TÉLÉVISIONGRÈCE Les remous au sein de la coalition gouvernementale tripartite grecque se poursuivaient samedi sur fond de fermeture soudaine de la radiotélévision publique ERT, contestée, selon des sondages, par les deux tiers de la population.

La décision a été prise unilatéralement par le Premier ministre conservateur Antonis Samaras, à la tête depuis un an d’un gouvernement dans lequel sont présents, aux côtés de son parti (Nouvelle Démocratie), les socialistes (Pasok) et la Gauche démocratique (Dimar) qui ont exprimé leur désaccord sur le sujet.
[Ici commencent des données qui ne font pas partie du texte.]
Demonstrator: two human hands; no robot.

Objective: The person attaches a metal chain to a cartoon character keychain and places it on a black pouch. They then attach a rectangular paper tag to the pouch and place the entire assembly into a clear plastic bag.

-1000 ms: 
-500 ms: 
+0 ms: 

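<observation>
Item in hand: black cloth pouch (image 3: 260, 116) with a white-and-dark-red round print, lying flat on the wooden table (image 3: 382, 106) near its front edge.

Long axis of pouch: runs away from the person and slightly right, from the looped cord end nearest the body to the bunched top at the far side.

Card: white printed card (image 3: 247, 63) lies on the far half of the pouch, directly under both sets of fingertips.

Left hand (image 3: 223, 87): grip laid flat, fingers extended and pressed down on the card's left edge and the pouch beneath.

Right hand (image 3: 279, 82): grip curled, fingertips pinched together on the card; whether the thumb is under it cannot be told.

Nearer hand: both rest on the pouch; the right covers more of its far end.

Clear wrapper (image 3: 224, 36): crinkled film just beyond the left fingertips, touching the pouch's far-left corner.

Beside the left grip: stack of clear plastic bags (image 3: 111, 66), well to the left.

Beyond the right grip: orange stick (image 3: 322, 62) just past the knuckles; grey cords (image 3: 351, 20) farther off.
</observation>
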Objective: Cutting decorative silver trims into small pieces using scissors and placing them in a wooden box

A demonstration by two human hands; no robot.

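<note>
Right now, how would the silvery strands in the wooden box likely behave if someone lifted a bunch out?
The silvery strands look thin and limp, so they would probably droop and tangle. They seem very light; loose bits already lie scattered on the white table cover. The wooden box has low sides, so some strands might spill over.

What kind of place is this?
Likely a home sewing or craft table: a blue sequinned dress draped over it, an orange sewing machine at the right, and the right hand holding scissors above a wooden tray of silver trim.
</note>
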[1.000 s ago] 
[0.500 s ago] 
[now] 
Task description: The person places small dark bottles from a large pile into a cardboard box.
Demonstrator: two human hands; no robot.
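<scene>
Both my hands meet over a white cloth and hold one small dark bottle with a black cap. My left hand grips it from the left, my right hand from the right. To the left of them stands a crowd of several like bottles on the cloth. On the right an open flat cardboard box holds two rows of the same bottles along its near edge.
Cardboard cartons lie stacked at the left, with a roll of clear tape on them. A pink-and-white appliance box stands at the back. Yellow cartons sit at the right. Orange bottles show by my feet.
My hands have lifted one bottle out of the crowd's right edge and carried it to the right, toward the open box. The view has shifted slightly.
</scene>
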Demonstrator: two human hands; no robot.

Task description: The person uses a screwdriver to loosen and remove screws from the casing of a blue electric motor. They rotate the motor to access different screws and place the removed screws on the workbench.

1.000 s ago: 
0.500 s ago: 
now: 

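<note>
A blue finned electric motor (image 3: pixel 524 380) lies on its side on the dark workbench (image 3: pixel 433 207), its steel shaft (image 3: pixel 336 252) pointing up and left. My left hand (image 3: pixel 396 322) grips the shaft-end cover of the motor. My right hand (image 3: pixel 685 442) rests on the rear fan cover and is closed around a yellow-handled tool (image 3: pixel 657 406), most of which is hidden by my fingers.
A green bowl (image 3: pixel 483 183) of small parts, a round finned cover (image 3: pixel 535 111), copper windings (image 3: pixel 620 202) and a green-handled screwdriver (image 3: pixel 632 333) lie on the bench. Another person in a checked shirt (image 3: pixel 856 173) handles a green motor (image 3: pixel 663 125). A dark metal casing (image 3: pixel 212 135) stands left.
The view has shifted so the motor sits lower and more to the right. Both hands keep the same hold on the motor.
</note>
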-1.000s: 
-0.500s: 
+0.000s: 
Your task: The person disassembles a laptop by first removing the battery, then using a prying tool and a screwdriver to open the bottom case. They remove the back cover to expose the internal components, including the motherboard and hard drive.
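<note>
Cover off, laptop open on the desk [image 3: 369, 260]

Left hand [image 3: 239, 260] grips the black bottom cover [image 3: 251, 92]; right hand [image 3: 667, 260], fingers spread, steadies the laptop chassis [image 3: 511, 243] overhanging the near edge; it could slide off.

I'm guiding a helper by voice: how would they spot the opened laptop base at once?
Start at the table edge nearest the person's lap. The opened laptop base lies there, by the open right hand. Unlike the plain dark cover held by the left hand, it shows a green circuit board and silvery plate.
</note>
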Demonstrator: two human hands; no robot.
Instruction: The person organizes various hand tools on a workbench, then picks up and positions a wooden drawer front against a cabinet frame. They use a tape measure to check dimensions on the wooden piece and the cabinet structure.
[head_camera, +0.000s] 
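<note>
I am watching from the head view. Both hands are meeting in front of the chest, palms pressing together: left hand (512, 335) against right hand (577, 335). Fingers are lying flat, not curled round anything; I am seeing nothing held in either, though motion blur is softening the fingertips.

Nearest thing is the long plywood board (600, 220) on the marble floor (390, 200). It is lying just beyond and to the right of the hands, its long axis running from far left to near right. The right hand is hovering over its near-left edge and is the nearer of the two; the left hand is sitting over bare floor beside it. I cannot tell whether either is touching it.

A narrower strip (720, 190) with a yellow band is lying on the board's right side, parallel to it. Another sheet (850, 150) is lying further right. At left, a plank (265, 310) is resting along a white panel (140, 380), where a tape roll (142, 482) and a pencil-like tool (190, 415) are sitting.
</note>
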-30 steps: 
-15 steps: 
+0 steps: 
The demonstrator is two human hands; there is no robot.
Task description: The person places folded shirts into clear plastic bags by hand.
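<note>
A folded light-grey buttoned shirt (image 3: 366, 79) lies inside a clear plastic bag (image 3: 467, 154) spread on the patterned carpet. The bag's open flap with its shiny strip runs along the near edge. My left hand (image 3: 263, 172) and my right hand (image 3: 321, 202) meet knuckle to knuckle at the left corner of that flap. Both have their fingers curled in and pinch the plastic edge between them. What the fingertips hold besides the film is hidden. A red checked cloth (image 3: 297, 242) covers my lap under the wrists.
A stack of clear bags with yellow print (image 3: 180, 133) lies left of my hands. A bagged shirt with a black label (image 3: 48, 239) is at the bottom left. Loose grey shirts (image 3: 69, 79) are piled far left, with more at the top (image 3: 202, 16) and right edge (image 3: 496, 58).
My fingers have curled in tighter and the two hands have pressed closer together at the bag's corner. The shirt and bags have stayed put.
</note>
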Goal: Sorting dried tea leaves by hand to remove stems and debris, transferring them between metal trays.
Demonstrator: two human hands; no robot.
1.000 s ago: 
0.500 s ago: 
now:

Le Pasok et le Dimar ont rejeté la proposition vendredi soir de M. Samaras visant à la réouverture partielle de la radiotélévision publique dont la fermeture continue samedi de provoquer des manifestations devant le siège de l’ERT à Athènes et dans d’autres villes, ainsi que des grèves reconductibles de journalistes. “Nous ne sommes pas d’accord avec cette proposition et nous réclamons l’annulation imminente de l’acte législatif” sur la fermeture de l’ERT, a déclaré Andréas Papadopoulos, porte-parole du Dimar.

Dans une tribune publiée samedi dans le quotidien libéral Kathimérini, le Premier ministre défend sa décision, qui, selon lui, illustre “la volonté politique et la détermination” de son gouvernement de lutter contre “les bastions d’opacité et de gaspillage” pour faire avancer les réformes et sortir la Grèce de la crise.

M. Samaras assure que les 2.700 employés du groupe, dont le licenciement est programmé, seront “généreusement indemnisés”, et même que “certains vont être embauchés dans la nouvelle radiotélévision”, dont les effectifs seront d’environ 1.200 personnes.